La cinémathèque québécoise à un responsable de l’animation en la personne de Marco De Blois et donc plusieurs séances dans l’année et un festival; en Angleterre Le British Film Institute à aussi un responsable de l’animation, Jez Stewart, et là encore de nombreuses séances à la clé.

Alors oui on commence à avoir quelques défenseurs de l’animation à la Cinémathèque comme Bernard Payen, mais personne donc la fonction est de s’occuper de l’animation. Personne non plus au CNC, ni au Ministère de la culture. dans l’organigramme du CNC Alice Delalande a comme intitulé Service du soutien à la fiction et à l’animation (hum oui toujours cette distinction d’un ancien âge, l’animation de déclinant quand même depuis plus de 100 ans sous forme de fiction).

Alors oui vous pouvez toujours me dire qu’il n’y a pas de spécialistes de la Prises de vues continues mais si vous regardez une grande partie de ces gens en connaissent au moins un minimum sur ce style de cinéma.

Et la représentativité au sein d’institutions comme celles-là pour défendre l’image par image sera pourtant d’une grande importance, pour une meilleure prise en compte d’une technique cinématographique pourtant très importante aujourd’hui.

Alors oui il nous faut un(e) responsable de l’animation, un(e) conseiller(e).

Ce n’est pas ce qui manque pourtant des gens compétents.
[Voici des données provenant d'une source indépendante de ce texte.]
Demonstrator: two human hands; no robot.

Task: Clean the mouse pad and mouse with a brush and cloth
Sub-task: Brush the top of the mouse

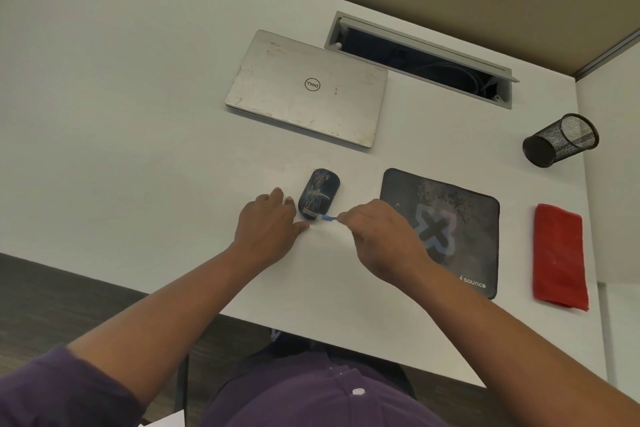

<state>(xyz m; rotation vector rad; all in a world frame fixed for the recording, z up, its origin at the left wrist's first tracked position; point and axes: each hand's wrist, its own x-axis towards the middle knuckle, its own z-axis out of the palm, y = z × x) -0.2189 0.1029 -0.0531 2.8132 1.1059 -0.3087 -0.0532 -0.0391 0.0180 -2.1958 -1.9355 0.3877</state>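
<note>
Mouse (319,193): on tabletop (138,114)
Left hand (268,225): fingers relaxed, touching mouse's left side
Right hand (382,237): pinching blue brush (328,217) at mouse's near end

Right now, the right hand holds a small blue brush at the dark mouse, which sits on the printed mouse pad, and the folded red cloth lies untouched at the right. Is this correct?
Not quite. The head view shows the dark mouse on the bare white desk, left of the printed mouse pad, not on it. The rest holds: the right hand holds the small blue brush at the mouse, and the folded red cloth lies untouched.
</note>
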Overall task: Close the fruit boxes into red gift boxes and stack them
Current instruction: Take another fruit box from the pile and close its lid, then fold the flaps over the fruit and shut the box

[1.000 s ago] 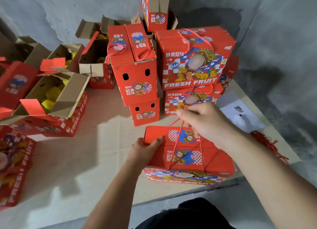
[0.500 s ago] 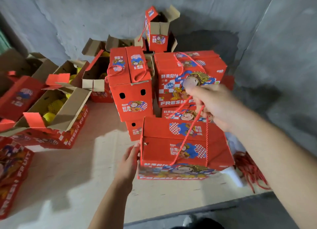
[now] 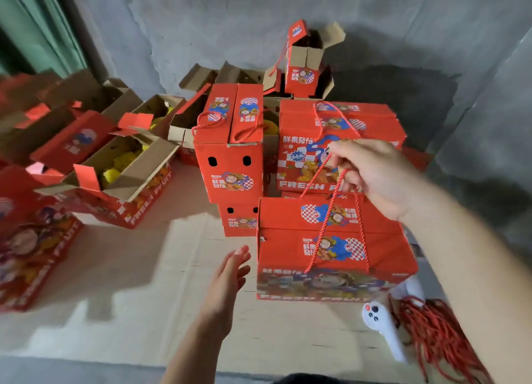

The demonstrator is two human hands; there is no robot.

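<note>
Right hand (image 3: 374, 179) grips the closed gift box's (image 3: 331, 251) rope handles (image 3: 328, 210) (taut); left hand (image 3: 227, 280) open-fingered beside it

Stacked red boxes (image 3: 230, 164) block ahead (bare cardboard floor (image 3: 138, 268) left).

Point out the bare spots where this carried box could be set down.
Bare cardboard floor lies left of the left hand, bordered by the open fruit box behind. It is crowded by the closed stacks and beside the white handheld device and red cords.
</note>
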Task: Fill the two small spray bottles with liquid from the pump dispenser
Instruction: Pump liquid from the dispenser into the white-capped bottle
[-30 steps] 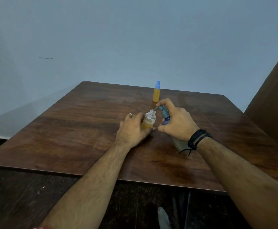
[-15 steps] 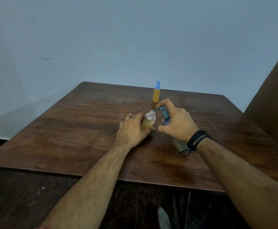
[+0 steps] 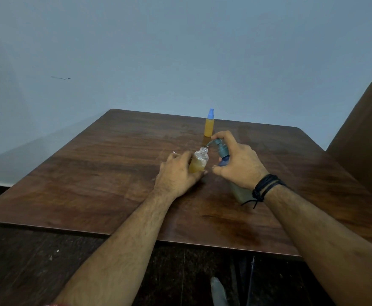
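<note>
On the dark brown wooden table [image 3: 92, 184], the right hand [image 3: 239, 167] grips the grey-headed pump dispenser [image 3: 222, 151], a finger on top and the spout over the neck of the uncapped clear plastic spray bottle [image 3: 199, 161], which the left hand [image 3: 177, 176] grasps, roughly half full of amber liquid; the blue-capped spray bottle [image 3: 209, 124] stands behind, seemingly finished, so topping up and capping remain

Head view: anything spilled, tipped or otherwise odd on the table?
Nothing stands out. The open bottle, partly filled, is held by the left hand under the pump dispenser spout, gripped by the right hand. The capped bottle stands upright. No puddle shows on the table.
</note>
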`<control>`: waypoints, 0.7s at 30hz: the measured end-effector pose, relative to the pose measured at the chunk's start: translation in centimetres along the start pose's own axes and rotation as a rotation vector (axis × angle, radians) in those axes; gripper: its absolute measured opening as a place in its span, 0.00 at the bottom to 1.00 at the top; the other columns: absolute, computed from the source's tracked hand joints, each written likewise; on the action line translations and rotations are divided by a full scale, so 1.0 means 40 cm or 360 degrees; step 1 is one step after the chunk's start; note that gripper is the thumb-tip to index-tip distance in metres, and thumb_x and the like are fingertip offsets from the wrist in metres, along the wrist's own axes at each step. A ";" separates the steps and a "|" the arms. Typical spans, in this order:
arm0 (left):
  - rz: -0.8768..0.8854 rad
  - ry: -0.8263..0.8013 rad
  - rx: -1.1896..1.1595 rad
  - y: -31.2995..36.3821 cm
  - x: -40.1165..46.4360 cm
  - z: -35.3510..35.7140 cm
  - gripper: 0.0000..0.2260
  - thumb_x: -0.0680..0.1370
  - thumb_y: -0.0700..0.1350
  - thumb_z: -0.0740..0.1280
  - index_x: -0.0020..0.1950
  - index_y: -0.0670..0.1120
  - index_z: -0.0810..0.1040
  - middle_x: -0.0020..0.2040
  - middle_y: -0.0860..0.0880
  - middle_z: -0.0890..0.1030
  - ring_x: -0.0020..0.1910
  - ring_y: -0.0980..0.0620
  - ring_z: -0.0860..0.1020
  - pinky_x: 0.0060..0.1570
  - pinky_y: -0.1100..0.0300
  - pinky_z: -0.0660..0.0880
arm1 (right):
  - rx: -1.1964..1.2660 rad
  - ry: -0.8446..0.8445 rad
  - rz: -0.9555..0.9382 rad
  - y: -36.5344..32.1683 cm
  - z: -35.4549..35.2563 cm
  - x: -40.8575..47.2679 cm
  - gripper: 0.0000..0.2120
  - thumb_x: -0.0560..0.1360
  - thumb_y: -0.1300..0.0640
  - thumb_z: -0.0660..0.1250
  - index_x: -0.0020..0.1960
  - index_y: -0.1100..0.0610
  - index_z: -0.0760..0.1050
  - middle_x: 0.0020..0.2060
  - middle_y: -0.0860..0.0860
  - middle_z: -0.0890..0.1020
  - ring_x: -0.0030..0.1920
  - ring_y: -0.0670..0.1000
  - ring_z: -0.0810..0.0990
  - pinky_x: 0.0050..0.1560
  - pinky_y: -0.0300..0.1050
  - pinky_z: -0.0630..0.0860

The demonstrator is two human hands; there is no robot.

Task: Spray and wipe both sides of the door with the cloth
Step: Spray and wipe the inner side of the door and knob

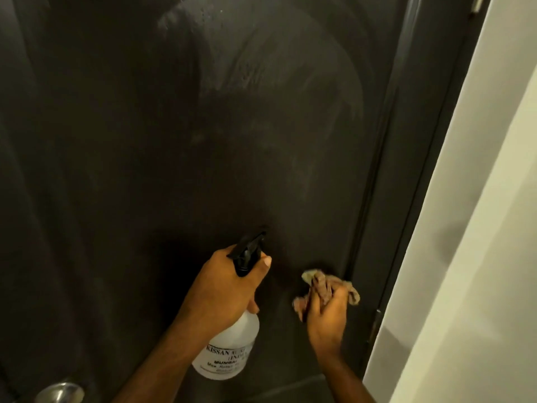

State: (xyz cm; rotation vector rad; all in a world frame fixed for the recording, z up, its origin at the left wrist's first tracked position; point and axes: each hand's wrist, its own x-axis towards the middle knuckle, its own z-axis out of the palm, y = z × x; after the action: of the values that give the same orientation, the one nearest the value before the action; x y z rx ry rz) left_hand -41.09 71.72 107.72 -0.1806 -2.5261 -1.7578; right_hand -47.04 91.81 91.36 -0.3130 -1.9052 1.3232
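Gripping the spray bottle [229,341] round its neck, my left hand [223,289] has its fingers [266,261] curled about the black trigger head [250,248]. On the white body I can read "KISSAN", a cut-off "(IND…" and "MUMBAI"; the smaller lines under them are too blurred to make out. The bottle's long axis runs from about 7 o'clock at its base to 1 o'clock at the nozzle, which points up at the door [145,141] and sits just off its dark face.

My right hand [328,312], at 3 o'clock from the bottle, has its fingers closed on a crumpled tan cloth [322,283], bunched against the door near its hinge edge at 5 o'clock in view.

Pale wiped streaks [261,68] arc across the door towards 12 o'clock. A round metal knob [59,392] shows at 7 o'clock, a hinge [376,321] at 4 o'clock, with the light wall [494,228] beyond it at 3 o'clock.
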 end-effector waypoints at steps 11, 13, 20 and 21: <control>-0.0078 0.0144 -0.0068 -0.091 -0.033 -0.059 0.08 0.78 0.56 0.72 0.52 0.53 0.84 0.25 0.47 0.81 0.27 0.50 0.84 0.53 0.39 0.84 | -0.0581 0.0115 -0.0811 -0.228 0.111 0.107 0.15 0.75 0.55 0.73 0.60 0.58 0.81 0.50 0.60 0.83 0.48 0.61 0.81 0.46 0.52 0.81; -0.0069 0.0130 -0.0055 -0.101 -0.037 -0.061 0.07 0.79 0.55 0.72 0.52 0.53 0.84 0.26 0.47 0.82 0.28 0.50 0.85 0.52 0.39 0.84 | -0.0713 0.0052 -0.0864 -0.153 0.102 0.077 0.17 0.71 0.53 0.73 0.57 0.58 0.84 0.47 0.60 0.84 0.43 0.63 0.84 0.42 0.52 0.82; -0.0053 0.0274 -0.0092 -0.145 -0.059 -0.073 0.05 0.79 0.52 0.72 0.52 0.53 0.85 0.25 0.45 0.80 0.27 0.46 0.84 0.48 0.38 0.85 | -0.0720 -0.0468 -0.0597 0.104 0.061 -0.087 0.16 0.64 0.58 0.81 0.52 0.55 0.87 0.46 0.57 0.87 0.47 0.63 0.87 0.56 0.60 0.85; -0.0068 0.0318 -0.0107 -0.158 -0.068 -0.079 0.05 0.80 0.52 0.72 0.52 0.53 0.85 0.25 0.45 0.80 0.27 0.46 0.83 0.48 0.37 0.85 | -0.0765 -0.0526 -0.0511 0.139 0.061 -0.099 0.15 0.69 0.52 0.76 0.54 0.53 0.87 0.50 0.55 0.87 0.51 0.62 0.87 0.61 0.59 0.83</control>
State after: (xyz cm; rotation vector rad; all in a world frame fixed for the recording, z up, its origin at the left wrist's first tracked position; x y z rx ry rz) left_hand -39.29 66.42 102.62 0.0450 -2.3499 -1.7789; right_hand -47.36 90.16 84.31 -0.0157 -2.4262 0.7265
Que ce soit dans les associations l’Afca pourrait avoir un rôle plus important que celui qu’elle a aujourd’hui (et il y a à sa tête des gens qui ont envie de porter l’animation), des personnes qui ont beaucoup fait pour le cinéma d’animation depuis des années (De Antoine Lopez en passant par Isabelle Vanini, et plein d’autres).

J’ai l’impression que j’entends beaucoup plus parler de l’animation uniquement à un niveau économique. Troisième producteur mondiale, exportations en hausse … Jamais parce que tel ou tel court-métrage vient d’obtenir telle ou telle récompense importante.

Oui pour exister plus, il faut des gens pour porter cette parole.

Alors je sais pas peut-être qu’il nous faut tous écrire en masse au Ministère de la culture.
Mais aujourd’hui, alors que l’animation, vit un moment important depuis sa création, celui-ci a besoin d’être plus reconnu, et surtout plus connu dans ces institutions.
Car finalement c’est ça l’un des grands problèmes, beaucoup de gens aiment l’animation au CNC, à la Cinémathèque et, je suis sur, au Ministère de la Culture, mais qui connait vraiment cet art, sa diversité, sa complexité, ses auteur(e)s, ses différents métiers dans ces lieux là.